Page 1 of 1

How to OCR?

PostPosted:Sun Aug 24, 2014 2:54 pm
by Fohnbit
Hello!

I setup OCR according this: http://wiki.openkm.com/index.php/Applic ... abling_OCR
I use Cuneiform
system.ocr: /usr/bin/cuneiform ${fileIn} -o ${fileOut}
system.ocr.rotate:
system.pdf.force.ocr: Active

But when he made the ocr?

Must I set a automatic rule? But in the Dropdown Lists I have no Option for OCR.
I also miss the OCR Button in the Admin menu

Thank you!

Re: How to OCR?

PostPosted:Sun Aug 24, 2014 3:35 pm
by Fohnbit
I made some tests now.
With tesseract I get much better results at Linux commandline.
But all PDF has first convert in 300 dpi png files, because he cant proceed with 1.4 PDF´s

How can I reach this?

Thank you!

Re: How to OCR?

PostPosted:Mon Aug 25, 2014 4:51 pm
by jllort
First, tesseract as you observate is better than cuneiform for almost cases. For converting pdf to png you got imagemagic ( convert ) what you should also get configured.

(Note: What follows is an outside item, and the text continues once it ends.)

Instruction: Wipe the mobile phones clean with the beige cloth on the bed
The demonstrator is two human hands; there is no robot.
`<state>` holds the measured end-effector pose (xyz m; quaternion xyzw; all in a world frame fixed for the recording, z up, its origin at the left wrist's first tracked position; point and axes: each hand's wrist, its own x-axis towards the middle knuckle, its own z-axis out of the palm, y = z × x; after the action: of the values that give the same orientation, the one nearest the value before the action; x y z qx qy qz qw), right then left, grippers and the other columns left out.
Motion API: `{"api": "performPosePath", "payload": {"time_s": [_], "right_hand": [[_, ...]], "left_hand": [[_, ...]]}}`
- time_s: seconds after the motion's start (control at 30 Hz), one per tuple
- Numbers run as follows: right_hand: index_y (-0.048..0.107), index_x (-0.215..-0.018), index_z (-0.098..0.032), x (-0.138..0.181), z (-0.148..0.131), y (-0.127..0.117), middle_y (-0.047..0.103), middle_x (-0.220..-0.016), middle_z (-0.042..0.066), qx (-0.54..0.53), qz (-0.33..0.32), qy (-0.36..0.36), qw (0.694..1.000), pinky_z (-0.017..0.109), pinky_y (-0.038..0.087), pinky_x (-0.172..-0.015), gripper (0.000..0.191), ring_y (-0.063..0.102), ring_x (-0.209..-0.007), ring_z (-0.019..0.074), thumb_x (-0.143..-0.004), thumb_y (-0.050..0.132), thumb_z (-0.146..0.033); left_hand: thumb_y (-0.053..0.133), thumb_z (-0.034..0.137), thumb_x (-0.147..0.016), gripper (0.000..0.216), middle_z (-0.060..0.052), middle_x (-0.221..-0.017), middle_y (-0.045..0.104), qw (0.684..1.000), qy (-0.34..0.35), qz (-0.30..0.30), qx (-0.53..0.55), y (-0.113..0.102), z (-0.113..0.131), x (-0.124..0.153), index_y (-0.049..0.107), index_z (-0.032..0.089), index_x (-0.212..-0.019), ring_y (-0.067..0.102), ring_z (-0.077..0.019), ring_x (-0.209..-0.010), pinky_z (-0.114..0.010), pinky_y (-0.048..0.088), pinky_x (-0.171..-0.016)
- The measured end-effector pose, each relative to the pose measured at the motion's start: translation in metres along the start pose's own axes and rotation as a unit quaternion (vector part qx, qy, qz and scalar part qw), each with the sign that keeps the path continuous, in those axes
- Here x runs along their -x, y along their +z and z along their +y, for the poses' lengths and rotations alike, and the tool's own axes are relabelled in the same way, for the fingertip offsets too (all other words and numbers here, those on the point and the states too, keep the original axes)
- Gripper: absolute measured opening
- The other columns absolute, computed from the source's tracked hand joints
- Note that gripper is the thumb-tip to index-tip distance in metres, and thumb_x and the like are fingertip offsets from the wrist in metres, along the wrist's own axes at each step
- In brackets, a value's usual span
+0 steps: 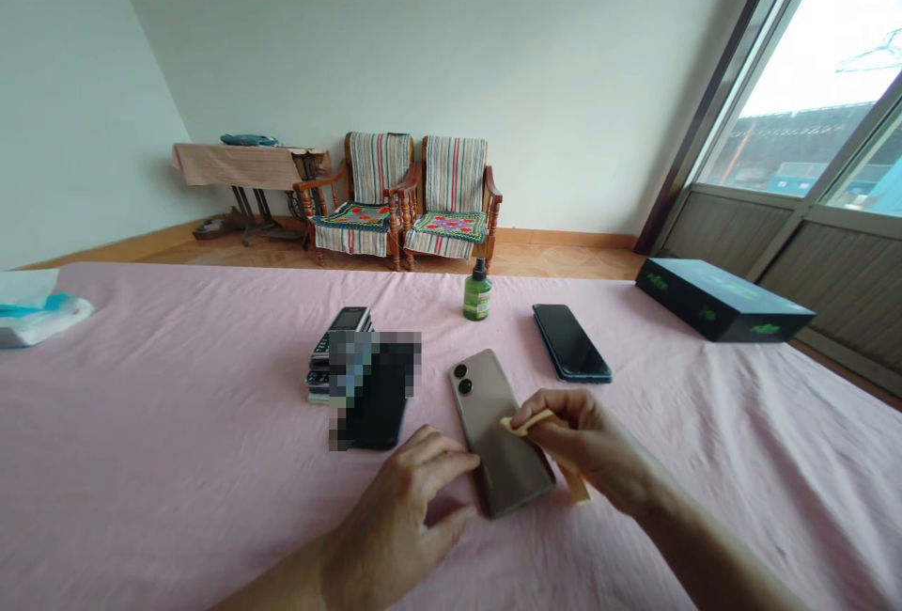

For this kind of features I suggest study Automation and how to build your own task:
http://wiki.openkm.com/index.php/Automation
http://wiki.openkm.com/index.php/Extend_automation
http://wiki.openkm.com/index.php/Developer_Guide

Also you should be interested in conversion methods
http://doxygen.openkm.com/openkm/d0/ddd ... erter.html
And probably you're interested in class com.openkm.util.ImageUtils ( doxygen is for 6.2.x and still not include this class )